Dos borrões de minha memória.

Aconteceu naquele dia a coincidência de um coleguinha de escola e eu irmos juntos ao supermercado de Monte Dourado naquela manhã ensolarada de 1984, quando o sol das nove horas tinha a quentura das sete horas matutinas de hoje. Seguíamos no bate-papo sobre futebol adentrando no estabelecimento, todo empolgado eu estava a falar que o meu time, o Palmeiras, iria para a final do extraclasse. De repente, o amigo pegou uma maçã e tacou-lhe uma mordida.

- Que é isso??? Como tu come assim a maçã sem pagar?? 
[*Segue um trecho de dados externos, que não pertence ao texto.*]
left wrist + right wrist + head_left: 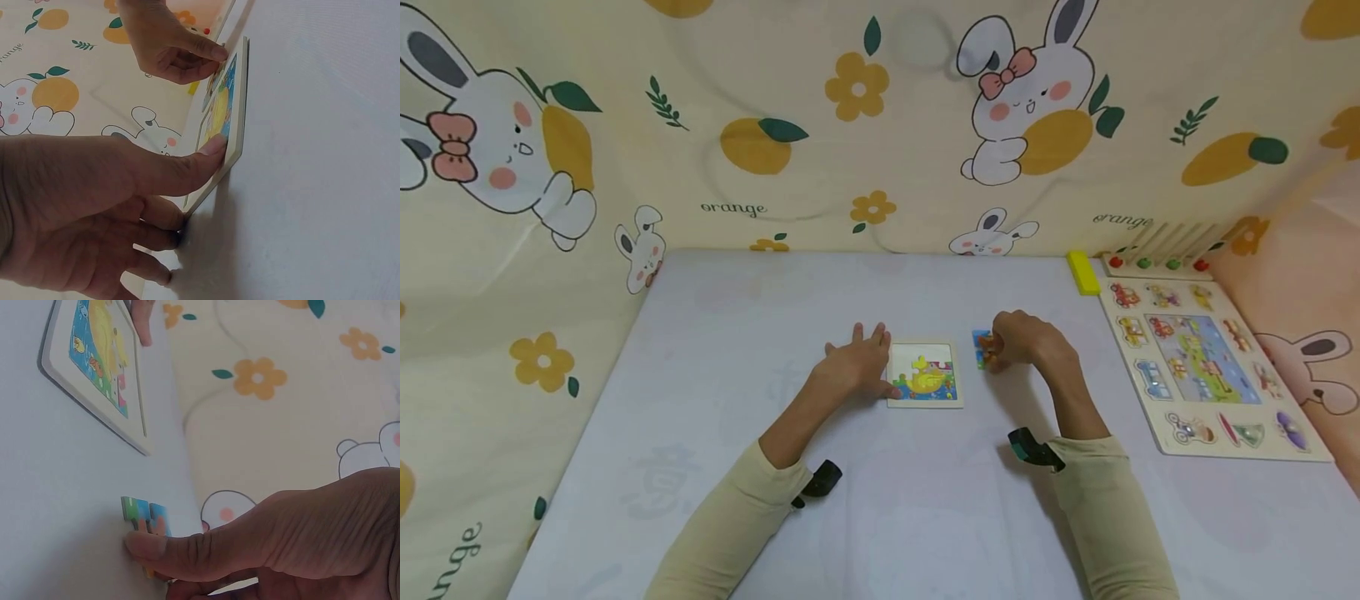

Indignado, tirei a fruta da mão do menino e fui colocar no lugar. A mão de um homenzarrão segurou nossos braços:

- Ahá!! Peguei vocês da gangue dos comedores de maçã!! Vamos pra gerência, agora!

E lá estavam meu amigo e eu, ambos com 9 anos de idade, sendo interrogados na salinha do gerente:

- Então vocês fazem parte da gangue dos comedores de maçã??!!

- Moço, eu até coloquei na prateleira pra não piorar!

O amiguinho calado.

- Quem vai pagar pelo prejuízo? Vamos ligar para os seus pais.

Pronto. Veio a sentença.

- Não conta pro meu pai, não, moço. Por favor. Vou apanhar!

E choro. Muito choro.

Depois de uma hora de ameaças, fomos liberados. O assunto não foi levado pra frente. Mas podia jurar que eles riram quando nós saímos daquela sala escura e mofada, que deixava passar poucos raios de sol.

O amiguinho continuou calmo. Reclamei horrores:

- Bicho, eu nunca mais vou contigo no supermercado!!

Tempos depois meu coleguinha foi pego novamente, desta vez terminando de sugar um copo de iogurte, escondido atrás de sacos de farinha, já que não haviam nesta época as câmeras que atualmente nos flagram e nos julgam. E quando conheci a casa de meu amigo, casinha humilde de muitos irmãos e irmãs, espalhados nos quartinhos lá da Vila Facel, cujo pai recebia baixo salário, desproporcional para as necessidades de sua família, surgiu-me na mente uma desconfiança que meses depois virou um pé-de-vento crescente do entendimento sobre uma possível injustiça.

Perguntei pra minha mãe enquanto ela fazia o almoço:

- Mãe, de quem é o supermercado?

-  Da Jari, meu filho.

- O papai trabalha pra Jari, né?

- Isso. 

- O papai trabalha pra Jari, recebe o salário da Jari e depois compra o rancho do mês no supermercado da Jari?

- Isso, isso, Carlinho, agora vai reparar teus irmãos!

Saí matutando: "A Jari, o amiguinho, a família do amiguinho, a fome, o iogurte, a maçã...".


Seria essa a tal maçã do conhecimento?